Top of DATA PROVIDED
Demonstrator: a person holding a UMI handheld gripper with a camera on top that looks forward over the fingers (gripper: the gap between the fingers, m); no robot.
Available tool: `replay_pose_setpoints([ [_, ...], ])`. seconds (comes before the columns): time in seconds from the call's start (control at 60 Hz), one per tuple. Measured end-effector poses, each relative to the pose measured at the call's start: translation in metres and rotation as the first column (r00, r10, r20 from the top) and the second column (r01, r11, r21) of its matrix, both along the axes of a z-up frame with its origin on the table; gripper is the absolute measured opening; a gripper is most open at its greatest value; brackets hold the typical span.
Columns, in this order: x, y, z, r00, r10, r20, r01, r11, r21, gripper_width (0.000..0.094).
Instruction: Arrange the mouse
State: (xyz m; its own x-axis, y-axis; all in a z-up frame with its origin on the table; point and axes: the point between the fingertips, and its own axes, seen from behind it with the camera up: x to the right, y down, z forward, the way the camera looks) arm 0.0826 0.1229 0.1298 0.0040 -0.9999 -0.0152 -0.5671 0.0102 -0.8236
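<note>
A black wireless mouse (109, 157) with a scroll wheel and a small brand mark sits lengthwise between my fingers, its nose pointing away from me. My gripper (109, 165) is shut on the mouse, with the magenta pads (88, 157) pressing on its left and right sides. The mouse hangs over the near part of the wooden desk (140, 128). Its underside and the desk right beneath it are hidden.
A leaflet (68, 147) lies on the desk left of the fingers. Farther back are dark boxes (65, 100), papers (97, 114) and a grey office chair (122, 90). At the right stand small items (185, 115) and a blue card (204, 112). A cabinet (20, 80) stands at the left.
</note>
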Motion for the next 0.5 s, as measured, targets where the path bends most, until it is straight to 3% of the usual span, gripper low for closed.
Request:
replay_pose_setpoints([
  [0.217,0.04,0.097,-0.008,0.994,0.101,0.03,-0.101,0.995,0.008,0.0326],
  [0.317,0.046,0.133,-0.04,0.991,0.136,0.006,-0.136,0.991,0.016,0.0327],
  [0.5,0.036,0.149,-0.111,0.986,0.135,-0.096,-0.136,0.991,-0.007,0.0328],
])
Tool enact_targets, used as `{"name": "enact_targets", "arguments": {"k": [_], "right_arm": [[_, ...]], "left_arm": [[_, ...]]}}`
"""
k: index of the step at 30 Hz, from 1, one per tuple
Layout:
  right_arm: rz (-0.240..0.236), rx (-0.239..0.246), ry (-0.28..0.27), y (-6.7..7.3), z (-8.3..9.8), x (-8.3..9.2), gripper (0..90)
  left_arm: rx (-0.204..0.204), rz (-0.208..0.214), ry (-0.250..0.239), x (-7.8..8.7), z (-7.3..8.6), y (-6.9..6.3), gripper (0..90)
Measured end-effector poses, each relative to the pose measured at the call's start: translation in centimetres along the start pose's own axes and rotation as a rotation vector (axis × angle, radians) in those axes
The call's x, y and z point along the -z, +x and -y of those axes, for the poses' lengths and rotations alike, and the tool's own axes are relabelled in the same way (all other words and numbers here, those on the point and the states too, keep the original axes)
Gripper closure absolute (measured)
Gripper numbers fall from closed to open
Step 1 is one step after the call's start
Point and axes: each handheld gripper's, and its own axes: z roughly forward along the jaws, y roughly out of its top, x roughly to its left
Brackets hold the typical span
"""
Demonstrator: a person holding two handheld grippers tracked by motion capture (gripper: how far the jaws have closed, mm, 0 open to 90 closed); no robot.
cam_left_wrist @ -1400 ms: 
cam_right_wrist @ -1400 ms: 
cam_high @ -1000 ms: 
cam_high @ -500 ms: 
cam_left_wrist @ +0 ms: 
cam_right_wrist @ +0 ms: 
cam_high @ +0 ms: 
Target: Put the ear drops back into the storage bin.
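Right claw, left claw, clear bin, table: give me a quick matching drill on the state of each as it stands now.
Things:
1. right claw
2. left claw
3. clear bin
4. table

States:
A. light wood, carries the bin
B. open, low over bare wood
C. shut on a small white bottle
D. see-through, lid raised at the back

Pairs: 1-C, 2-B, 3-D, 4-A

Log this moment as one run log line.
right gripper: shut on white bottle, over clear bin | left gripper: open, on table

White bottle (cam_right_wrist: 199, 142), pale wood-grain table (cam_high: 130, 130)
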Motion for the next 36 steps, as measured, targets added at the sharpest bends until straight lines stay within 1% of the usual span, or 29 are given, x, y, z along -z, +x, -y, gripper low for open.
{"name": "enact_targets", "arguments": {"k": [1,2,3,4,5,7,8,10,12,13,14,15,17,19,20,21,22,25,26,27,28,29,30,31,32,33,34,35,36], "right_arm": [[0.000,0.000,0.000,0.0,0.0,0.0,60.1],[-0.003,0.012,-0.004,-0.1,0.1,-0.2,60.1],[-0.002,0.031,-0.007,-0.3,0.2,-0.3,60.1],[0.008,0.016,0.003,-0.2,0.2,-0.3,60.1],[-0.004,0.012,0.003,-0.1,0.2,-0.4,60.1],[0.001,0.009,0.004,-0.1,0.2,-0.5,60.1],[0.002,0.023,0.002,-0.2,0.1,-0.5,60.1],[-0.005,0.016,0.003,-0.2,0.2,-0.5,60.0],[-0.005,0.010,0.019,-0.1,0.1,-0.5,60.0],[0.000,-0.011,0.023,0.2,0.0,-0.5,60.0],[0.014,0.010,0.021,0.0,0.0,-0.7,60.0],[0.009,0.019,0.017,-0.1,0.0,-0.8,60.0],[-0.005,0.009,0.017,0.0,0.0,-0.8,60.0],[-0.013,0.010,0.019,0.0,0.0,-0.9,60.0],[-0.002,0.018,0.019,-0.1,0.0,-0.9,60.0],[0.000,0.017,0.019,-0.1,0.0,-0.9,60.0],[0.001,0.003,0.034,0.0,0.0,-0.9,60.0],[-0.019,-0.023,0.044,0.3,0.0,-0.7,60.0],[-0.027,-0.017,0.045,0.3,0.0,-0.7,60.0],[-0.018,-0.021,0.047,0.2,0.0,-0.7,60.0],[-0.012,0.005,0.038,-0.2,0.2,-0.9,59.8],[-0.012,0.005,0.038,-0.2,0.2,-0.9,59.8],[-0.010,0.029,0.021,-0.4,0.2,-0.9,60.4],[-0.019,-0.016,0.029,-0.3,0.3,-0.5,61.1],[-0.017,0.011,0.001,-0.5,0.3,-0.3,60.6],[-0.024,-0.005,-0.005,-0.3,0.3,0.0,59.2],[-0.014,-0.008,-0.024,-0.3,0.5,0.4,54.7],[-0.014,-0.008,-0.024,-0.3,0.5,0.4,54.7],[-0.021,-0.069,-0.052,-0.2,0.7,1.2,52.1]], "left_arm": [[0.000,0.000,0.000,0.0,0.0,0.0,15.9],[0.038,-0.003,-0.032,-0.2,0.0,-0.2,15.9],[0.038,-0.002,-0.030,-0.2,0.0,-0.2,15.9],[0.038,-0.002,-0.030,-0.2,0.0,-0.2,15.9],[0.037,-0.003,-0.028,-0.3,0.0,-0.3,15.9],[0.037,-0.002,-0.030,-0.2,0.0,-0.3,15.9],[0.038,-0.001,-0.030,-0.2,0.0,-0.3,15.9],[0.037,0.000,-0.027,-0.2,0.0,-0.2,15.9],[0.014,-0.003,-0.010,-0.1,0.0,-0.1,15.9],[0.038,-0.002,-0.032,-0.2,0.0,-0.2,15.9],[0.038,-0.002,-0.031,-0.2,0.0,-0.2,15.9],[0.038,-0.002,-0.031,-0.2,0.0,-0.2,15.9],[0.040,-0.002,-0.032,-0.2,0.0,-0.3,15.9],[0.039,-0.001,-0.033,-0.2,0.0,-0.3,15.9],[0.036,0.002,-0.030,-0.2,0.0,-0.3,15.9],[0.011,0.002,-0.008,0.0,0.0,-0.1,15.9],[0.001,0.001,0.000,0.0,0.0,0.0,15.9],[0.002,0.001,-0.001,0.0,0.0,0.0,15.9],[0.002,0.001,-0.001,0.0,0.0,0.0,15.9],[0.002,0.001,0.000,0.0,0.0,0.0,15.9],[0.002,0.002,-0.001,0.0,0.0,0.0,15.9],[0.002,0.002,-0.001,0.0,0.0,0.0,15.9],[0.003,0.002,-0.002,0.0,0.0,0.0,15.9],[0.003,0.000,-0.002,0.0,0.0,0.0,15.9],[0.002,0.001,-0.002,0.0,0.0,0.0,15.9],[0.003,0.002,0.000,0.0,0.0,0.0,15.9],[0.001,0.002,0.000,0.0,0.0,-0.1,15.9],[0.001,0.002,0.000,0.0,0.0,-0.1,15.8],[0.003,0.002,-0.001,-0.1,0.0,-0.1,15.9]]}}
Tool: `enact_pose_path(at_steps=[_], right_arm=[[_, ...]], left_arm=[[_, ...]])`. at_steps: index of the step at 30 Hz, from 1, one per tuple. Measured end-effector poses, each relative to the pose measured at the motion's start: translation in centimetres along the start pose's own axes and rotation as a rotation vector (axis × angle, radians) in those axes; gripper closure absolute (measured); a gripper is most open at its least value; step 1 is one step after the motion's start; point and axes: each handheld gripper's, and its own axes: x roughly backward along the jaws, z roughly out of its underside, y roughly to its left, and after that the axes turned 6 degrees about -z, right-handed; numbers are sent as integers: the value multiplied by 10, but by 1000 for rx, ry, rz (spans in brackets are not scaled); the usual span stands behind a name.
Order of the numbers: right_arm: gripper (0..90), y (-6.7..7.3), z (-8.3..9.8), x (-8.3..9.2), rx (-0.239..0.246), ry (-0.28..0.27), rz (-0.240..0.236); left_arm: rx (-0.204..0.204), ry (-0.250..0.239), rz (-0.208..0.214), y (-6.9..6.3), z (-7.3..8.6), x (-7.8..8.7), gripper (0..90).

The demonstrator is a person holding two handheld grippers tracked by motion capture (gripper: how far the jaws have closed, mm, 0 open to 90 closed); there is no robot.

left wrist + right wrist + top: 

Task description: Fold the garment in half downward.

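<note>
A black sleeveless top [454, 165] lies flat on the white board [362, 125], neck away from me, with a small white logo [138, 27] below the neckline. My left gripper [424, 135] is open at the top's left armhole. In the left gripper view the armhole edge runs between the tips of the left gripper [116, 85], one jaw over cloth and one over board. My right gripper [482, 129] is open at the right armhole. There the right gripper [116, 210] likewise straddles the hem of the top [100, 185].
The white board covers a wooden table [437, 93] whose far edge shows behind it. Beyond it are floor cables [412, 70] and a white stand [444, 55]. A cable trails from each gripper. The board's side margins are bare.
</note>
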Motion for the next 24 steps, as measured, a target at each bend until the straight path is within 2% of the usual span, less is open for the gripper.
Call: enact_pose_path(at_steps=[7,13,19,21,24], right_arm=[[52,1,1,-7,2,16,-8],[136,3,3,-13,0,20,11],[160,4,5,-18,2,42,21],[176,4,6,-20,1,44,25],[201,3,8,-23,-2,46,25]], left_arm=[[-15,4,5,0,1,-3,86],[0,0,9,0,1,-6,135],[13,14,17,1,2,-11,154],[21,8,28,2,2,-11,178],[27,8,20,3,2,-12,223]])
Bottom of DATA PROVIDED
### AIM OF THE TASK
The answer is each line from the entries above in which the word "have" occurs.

### ANSWER AREA
Demonstrator: a person holding two handheld grippers tracked by motion capture (gripper: how far the jaws have closed, mm, 0 open to 90 closed); no robot.
The demonstrator is a person holding two handheld grippers tracked by motion capture (gripper: how far the jaws have closed, mm, 0 open to 90 closed); there is no robot.

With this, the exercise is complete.